Sounds like the techniques that person was using to train their Boscs monitor...like putting it in the bath till it was nearly drowned then 'rescuing' it.:bash:


----------



## TSKA Rory Matier (May 27, 2007)

The Koehler Method of Utility Dog Training 

Amazon.com: The Koehler Method of Utility Dog Training: William R. Koehler: Books

Yet, as much damning as he receives here - he was classed as a champion dog trainer and handler.

Now dead as of 1993, and his son that followed in his footsteps Dick also dead 1998, both were classed as natural dog trainers.

Dick Koehler: Dick Koehler

"Whilst l can not agree to the methods he used that you have described in the original post ,one must remember that all methods of training animals have changed considerably in the last twenty years alone.

Indeed, what was classed as acceptable behaviour for adults to their children twenty years ago is no longer acceptable in this climate anymore than the treatment or training style that Koehler applied during his trainings.

'Of interest is the method of dog training he developed over the course of many years. The Koehler Method of Dog Training has been praised, championed, vilified and in some cases damned. When you excel you are actually sticking your head up high enough to get shot. Only if you are truly excellent will the shots all miss and leave you standing straight and tall above the masses. That was Bill Koehler. Quiet, unassuming, soft spoken and gentle of hand, Bill gave us a way to train dogs while at the same time honoring their very dog-ness. The Koehler Method of Dog Training is just as valid and useful in the Twenty-first century as it was in the Twentieth century and we suspect it will continue to have just as much meaning for as long as we have dogs to train'.

William (Bill) Koehler

Perhaps the poll should have read this: 

Agree with Koehler Trainng Style & Disagree with Koehler Training Style


"William Koehler has a bad reputation among modern dog trainers. I have to admit that I delayed reading any of the Koehler books for years, having being told that they were sickeningly cruel and barbaric. 

When I did finally get around to reading the first Koehler book, "The Koehler Method of Dog Training", I was actually rather impressed. Any argument I have with the first Koehler book has to do with the outdated final chapter suggestions for dealing with canine behaviour problems. The methods described for teaching actual basic obedience are easy to read and implement, they emphasize achieving reliability, and are scrupulously fair to the dog. 

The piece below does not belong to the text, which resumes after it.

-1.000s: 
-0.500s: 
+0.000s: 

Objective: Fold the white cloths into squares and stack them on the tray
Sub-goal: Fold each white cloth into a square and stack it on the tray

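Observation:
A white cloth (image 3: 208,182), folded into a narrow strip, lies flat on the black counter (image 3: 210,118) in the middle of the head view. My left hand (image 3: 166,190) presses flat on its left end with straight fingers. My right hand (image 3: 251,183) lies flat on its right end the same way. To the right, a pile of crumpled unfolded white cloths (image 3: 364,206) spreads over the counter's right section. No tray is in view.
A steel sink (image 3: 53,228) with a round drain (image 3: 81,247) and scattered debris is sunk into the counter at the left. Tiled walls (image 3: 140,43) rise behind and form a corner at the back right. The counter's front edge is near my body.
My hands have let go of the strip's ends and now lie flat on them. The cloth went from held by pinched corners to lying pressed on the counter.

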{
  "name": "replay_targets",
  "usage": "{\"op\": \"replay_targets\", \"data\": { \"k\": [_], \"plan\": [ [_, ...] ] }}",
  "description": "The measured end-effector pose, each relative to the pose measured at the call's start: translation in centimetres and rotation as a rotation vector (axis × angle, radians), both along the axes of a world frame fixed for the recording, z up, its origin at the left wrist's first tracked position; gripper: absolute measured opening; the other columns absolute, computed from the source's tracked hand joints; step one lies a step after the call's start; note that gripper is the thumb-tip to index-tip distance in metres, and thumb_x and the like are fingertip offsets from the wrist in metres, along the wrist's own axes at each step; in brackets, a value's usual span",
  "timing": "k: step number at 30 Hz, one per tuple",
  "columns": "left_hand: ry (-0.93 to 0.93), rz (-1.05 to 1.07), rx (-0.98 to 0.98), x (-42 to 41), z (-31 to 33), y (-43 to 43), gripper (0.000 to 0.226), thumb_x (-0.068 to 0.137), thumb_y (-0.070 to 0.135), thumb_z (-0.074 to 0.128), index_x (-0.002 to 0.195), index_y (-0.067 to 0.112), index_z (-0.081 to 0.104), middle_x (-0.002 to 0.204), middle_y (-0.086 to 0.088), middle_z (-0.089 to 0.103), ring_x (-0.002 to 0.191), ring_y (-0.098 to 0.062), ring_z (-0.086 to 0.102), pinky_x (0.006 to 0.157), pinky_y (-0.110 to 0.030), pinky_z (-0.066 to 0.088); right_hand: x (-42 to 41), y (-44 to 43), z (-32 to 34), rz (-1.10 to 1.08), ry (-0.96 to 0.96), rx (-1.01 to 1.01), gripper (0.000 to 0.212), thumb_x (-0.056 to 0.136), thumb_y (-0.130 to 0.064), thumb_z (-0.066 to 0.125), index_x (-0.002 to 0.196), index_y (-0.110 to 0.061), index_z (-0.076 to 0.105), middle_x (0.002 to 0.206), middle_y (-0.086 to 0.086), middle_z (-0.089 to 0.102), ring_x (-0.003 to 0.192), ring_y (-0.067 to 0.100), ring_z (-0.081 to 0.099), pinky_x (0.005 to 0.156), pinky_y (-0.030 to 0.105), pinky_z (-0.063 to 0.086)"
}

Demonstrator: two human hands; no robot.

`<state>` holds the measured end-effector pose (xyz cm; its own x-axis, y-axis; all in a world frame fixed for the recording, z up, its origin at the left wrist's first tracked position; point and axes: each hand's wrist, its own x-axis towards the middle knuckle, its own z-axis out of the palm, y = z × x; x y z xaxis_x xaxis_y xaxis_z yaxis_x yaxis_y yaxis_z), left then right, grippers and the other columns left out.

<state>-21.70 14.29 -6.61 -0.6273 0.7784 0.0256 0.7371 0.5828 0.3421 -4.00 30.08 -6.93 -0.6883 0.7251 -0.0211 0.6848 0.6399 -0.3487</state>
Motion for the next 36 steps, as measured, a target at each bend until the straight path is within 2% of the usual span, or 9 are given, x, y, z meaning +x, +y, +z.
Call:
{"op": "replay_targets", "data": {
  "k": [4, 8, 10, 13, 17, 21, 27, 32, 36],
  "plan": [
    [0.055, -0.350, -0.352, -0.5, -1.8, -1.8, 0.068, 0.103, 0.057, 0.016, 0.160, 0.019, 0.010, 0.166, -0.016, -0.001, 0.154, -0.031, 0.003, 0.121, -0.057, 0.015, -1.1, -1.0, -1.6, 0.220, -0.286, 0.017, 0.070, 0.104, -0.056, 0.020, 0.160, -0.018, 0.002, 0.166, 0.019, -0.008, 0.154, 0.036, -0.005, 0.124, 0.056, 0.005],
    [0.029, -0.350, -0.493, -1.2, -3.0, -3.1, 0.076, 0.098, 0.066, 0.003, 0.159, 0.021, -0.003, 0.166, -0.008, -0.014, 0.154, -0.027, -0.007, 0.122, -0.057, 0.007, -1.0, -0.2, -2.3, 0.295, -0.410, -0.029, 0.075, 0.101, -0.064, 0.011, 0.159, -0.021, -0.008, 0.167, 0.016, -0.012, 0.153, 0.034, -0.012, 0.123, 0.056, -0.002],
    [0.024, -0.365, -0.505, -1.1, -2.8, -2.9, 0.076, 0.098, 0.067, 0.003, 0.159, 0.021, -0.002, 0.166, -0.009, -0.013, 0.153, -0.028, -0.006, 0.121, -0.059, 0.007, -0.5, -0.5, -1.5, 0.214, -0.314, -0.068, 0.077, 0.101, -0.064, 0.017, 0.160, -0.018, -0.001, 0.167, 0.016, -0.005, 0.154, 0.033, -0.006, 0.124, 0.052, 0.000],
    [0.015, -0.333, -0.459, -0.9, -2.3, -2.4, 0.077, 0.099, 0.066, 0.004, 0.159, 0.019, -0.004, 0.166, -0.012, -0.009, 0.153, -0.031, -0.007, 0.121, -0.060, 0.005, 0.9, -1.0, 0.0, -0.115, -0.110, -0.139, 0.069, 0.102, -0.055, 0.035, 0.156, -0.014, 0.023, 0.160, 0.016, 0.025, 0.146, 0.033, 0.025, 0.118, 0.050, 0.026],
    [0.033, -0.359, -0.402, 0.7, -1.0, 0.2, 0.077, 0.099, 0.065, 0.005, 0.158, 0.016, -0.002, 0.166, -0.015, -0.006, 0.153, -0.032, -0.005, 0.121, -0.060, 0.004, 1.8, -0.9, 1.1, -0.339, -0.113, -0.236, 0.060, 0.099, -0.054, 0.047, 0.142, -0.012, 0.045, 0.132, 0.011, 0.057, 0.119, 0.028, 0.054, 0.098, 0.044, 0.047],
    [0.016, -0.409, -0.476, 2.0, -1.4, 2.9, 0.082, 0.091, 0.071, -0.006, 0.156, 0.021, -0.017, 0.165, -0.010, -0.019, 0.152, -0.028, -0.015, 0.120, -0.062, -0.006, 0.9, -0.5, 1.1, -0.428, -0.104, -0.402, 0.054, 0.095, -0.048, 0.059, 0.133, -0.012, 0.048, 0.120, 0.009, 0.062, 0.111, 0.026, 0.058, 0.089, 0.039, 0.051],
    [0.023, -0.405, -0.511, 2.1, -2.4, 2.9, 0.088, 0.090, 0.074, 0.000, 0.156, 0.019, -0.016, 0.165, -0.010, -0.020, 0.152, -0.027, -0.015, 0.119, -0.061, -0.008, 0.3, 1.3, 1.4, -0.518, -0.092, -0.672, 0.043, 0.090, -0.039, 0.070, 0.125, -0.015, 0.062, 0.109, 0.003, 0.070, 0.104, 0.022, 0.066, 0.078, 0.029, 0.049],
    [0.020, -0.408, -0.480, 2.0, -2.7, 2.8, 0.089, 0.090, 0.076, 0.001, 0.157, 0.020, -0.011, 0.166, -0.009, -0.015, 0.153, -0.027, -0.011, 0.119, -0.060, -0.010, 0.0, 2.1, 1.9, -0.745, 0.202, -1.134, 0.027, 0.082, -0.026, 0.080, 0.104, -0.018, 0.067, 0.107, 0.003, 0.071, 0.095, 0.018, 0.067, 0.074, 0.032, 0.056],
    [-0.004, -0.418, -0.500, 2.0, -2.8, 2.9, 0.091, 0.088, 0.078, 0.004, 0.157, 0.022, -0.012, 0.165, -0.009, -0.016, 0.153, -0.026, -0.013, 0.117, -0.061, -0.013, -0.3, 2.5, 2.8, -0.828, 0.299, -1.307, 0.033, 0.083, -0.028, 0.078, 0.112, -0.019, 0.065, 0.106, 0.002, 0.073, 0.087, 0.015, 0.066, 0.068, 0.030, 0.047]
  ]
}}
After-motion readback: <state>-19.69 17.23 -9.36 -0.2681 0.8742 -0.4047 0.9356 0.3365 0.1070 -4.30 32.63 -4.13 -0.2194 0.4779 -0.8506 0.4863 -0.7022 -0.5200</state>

However despite my fondness towards the earlier Koehler method books, I have a rather ambivalent attitude towards this particular volume. 

"The Koehler Method of Utility Dog Training" is similar to the other books in the series. Like the previous Koehler books, it is well written, and the proscribed exercises are logical and sometimes impressively inventive. The techniques in this book generally follow the simple three step Koehler formula of: 
1) repeatedly show the dog what you want, 
2) repeatedly praise him when he complies, 
3) after the dog fully understands how to obey the command, then physically correct him if he ever disobeys. 

Personally, I feel that the Koehler method lends itself better to basic obedience training than to complicated Utility level obedience work. I feel that while it's easy to justify using physical corrections to train a dog in basic obedience, when reliability to a "come" or "stay" command might conceivably save a dog's life, it's harder to justify using physical corrections for the exercises found in Utility level trials. 

Utility obedience exercises have more to do with the whims and ambitions of humans than the safety of the dog. Unlike a faulty "come" command, the lack of a reliable directed retrieve will not impact on your dog's safety or quality of life. So if your dog can't be motivated to do the complicated utility obedience routine using motivational methods alone, then in my opinion it's probably kinder to find another sport than to attempt to correct him into performing just to satisfy your own ambitions. 

The vintage of this book is clearly shown by the incorrect claim that obedience work taught through reward or games cannot be reliable. This was probably true when the book was written, but since then we have discovered many new training methods that lend themselves very well to teaching advanced obedience work (shaping behaviours using marker words, motivating with food rewards, or using prey drive rewards as in Schutzhund). The Koehler method of praise-and-correction-only might get the best out of some dogs, but many dogs will do better in advanced obedience work when taught using different forms of motivator. 

However, this book certainly isn't all bad. There are several really useful techniques for teaching utility exercises in here - the technique described for teaching directed retrieve is very clever, and the method of teaching send aways is also particularly good. These could be used as they are, or could easily be adapted to include food or toy rewards if desired. If you are interested in utility dog training, or trying to train your own utility dog, then "the Koehler method of utility dog training" is certainly worth a read. 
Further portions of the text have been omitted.